• [Your assignment]
What is needed is an exact copy of all the lines below.

• [Task input]
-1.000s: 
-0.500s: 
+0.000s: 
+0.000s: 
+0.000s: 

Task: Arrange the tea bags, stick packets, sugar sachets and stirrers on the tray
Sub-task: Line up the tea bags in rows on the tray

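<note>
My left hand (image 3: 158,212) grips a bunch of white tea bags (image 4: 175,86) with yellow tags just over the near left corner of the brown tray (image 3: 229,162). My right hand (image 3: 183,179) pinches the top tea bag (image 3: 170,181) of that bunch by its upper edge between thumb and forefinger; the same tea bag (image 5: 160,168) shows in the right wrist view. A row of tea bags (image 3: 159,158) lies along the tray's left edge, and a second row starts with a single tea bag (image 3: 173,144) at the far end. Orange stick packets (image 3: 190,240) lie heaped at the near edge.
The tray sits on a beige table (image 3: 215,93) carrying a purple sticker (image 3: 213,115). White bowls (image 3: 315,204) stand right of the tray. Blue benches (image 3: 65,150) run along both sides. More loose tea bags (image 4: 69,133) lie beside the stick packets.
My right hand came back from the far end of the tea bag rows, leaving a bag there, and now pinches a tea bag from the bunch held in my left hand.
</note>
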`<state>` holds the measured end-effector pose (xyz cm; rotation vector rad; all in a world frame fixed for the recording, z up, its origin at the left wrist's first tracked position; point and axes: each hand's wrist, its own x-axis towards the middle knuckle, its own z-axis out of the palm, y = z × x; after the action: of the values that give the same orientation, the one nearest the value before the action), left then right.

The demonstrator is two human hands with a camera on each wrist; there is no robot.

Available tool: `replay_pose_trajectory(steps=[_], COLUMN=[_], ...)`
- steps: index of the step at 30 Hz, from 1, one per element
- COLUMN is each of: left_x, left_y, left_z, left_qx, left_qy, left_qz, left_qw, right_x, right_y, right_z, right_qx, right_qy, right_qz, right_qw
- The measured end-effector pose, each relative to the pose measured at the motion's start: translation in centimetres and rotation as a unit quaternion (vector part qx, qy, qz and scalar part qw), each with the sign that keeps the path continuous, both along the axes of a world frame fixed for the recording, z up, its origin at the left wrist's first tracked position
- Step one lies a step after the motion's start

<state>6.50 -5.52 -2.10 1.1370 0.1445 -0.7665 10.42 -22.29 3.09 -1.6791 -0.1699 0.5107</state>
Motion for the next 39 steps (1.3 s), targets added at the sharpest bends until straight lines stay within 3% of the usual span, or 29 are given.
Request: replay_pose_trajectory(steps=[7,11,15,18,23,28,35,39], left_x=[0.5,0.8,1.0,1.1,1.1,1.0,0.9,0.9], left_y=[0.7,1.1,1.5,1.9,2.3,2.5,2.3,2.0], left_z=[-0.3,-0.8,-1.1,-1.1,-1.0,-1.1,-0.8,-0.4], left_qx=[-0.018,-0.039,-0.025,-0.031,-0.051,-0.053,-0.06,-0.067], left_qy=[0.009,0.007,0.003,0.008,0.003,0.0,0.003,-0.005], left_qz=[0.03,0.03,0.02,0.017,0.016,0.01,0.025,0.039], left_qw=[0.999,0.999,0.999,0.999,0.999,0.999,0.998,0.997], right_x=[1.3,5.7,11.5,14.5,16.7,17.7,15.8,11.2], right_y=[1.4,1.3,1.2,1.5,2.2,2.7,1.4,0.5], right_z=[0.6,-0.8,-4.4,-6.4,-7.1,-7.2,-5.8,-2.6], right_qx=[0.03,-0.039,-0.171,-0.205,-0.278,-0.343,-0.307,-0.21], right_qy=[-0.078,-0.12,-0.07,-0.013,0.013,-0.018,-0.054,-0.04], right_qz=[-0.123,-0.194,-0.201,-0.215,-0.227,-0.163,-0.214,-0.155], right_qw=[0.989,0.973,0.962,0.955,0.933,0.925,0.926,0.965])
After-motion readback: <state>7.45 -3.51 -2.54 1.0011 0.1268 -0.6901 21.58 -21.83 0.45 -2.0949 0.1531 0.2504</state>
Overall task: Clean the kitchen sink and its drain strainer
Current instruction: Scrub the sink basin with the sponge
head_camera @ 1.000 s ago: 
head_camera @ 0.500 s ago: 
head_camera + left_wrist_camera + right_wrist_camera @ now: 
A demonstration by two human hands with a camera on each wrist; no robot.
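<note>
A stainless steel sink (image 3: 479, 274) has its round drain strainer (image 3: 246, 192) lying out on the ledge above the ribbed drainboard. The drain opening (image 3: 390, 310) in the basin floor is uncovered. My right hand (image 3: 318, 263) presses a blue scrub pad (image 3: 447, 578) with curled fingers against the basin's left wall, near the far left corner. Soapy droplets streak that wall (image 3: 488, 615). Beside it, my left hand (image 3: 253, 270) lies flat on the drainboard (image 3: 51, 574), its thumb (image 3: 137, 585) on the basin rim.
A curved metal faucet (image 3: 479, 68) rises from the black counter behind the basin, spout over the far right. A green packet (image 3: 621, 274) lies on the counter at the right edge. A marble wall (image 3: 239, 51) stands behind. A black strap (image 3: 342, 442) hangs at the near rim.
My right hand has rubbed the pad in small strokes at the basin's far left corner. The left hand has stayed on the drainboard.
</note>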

• [Finished task]
-1.000s: 
-0.500s: 
+0.000s: 
+0.000s: 
+0.000s: 

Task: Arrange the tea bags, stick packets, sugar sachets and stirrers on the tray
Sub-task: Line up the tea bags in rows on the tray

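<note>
My left hand (image 3: 158,212) grips a bunch of white tea bags (image 4: 175,86) with yellow tags just over the near left corner of the brown tray (image 3: 229,162). My right hand (image 3: 183,179) pinches the top tea bag (image 3: 170,181) of that bunch by its upper edge between thumb and forefinger; the same tea bag (image 5: 160,168) shows in the right wrist view. A row of tea bags (image 3: 159,158) lies along the tray's left edge, and a second row starts with a single tea bag (image 3: 173,144) at the far end. Orange stick packets (image 3: 190,240) lie heaped at the near edge.
The tray sits on a beige table (image 3: 215,93) carrying a purple sticker (image 3: 213,115). White bowls (image 3: 315,204) stand right of the tray. Blue benches (image 3: 65,150) run along both sides. More loose tea bags (image 4: 69,133) lie beside the stick packets.
My right hand came back from the far end of the tea bag rows, leaving a bag there, and now pinches a tea bag from the bunch held in my left hand.
</note>
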`<state>` holds the measured end-effector pose (xyz cm; rotation vector rad; all in a world frame fixed for the recording, z up, its origin at the left wrist's first tracked position; point and axes: each hand's wrist, its own x-axis towards the middle knuckle, its own z-axis out of the palm, y = z × x; after the action: of the values that give the same orientation, the one nearest the value before the action), left then right.

The demonstrator is two human hands with a camera on each wrist; there is no robot.

Available tool: `replay_pose_trajectory(steps=[_], COLUMN=[_], ...)`
- steps: index of the step at 30 Hz, from 1, one per element
- COLUMN is each of: left_x, left_y, left_z, left_qx, left_qy, left_qz, left_qw, right_x, right_y, right_z, right_qx, right_qy, right_qz, right_qw
- The measured end-effector pose, each relative to the pose measured at the motion's start: translation in centimetres and rotation as a unit quaternion (vector part qx, qy, qz and scalar part qw), each with the sign that keeps the path continuous, both along the axes of a world frame fixed for the recording, z up, its origin at the left wrist's first tracked position
- Step one lies a step after the motion's start

<state>6.50 -5.52 -2.10 1.1370 0.1445 -0.7665 10.42 -22.29 3.09 -1.6791 -0.1699 0.5107</state>
Motion for the next 39 steps (1.3 s), targets added at the sharpest bends until straight lines stay within 3% of the usual span, or 29 are given.
Request: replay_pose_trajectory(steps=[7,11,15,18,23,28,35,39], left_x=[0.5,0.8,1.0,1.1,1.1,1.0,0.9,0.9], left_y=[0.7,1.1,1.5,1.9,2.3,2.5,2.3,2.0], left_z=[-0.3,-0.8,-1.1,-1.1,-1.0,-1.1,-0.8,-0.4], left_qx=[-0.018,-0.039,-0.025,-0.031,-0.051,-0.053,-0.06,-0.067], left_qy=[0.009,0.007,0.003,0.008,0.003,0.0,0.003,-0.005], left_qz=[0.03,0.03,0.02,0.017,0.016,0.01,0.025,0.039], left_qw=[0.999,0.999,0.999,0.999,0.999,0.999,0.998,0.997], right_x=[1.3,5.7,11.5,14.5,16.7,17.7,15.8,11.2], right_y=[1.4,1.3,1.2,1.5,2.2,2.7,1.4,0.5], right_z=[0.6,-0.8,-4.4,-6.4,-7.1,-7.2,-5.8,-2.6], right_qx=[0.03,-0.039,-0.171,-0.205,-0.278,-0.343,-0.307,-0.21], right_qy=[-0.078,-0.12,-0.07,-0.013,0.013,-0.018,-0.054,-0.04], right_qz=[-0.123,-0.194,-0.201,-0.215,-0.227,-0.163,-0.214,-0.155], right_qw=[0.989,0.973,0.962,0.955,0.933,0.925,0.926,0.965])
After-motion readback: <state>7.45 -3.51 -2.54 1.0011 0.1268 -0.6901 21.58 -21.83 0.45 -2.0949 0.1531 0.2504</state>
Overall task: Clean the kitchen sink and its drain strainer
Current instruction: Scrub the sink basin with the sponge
head_camera @ 1.000 s ago: 
head_camera @ 0.500 s ago: 
head_camera + left_wrist_camera + right_wrist_camera @ now: 
A demonstration by two human hands with a camera on each wrist; no robot.
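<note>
A stainless steel sink (image 3: 479, 274) has its round drain strainer (image 3: 246, 192) lying out on the ledge above the ribbed drainboard. The drain opening (image 3: 390, 310) in the basin floor is uncovered. My right hand (image 3: 318, 263) presses a blue scrub pad (image 3: 447, 578) with curled fingers against the basin's left wall, near the far left corner. Soapy droplets streak that wall (image 3: 488, 615). Beside it, my left hand (image 3: 253, 270) lies flat on the drainboard (image 3: 51, 574), its thumb (image 3: 137, 585) on the basin rim.
A curved metal faucet (image 3: 479, 68) rises from the black counter behind the basin, spout over the far right. A green packet (image 3: 621, 274) lies on the counter at the right edge. A marble wall (image 3: 239, 51) stands behind. A black strap (image 3: 342, 442) hangs at the near rim.
My right hand has rubbed the pad in small strokes at the basin's far left corner. The left hand has stayed on the drainboard.
</note>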

No more output is expected here.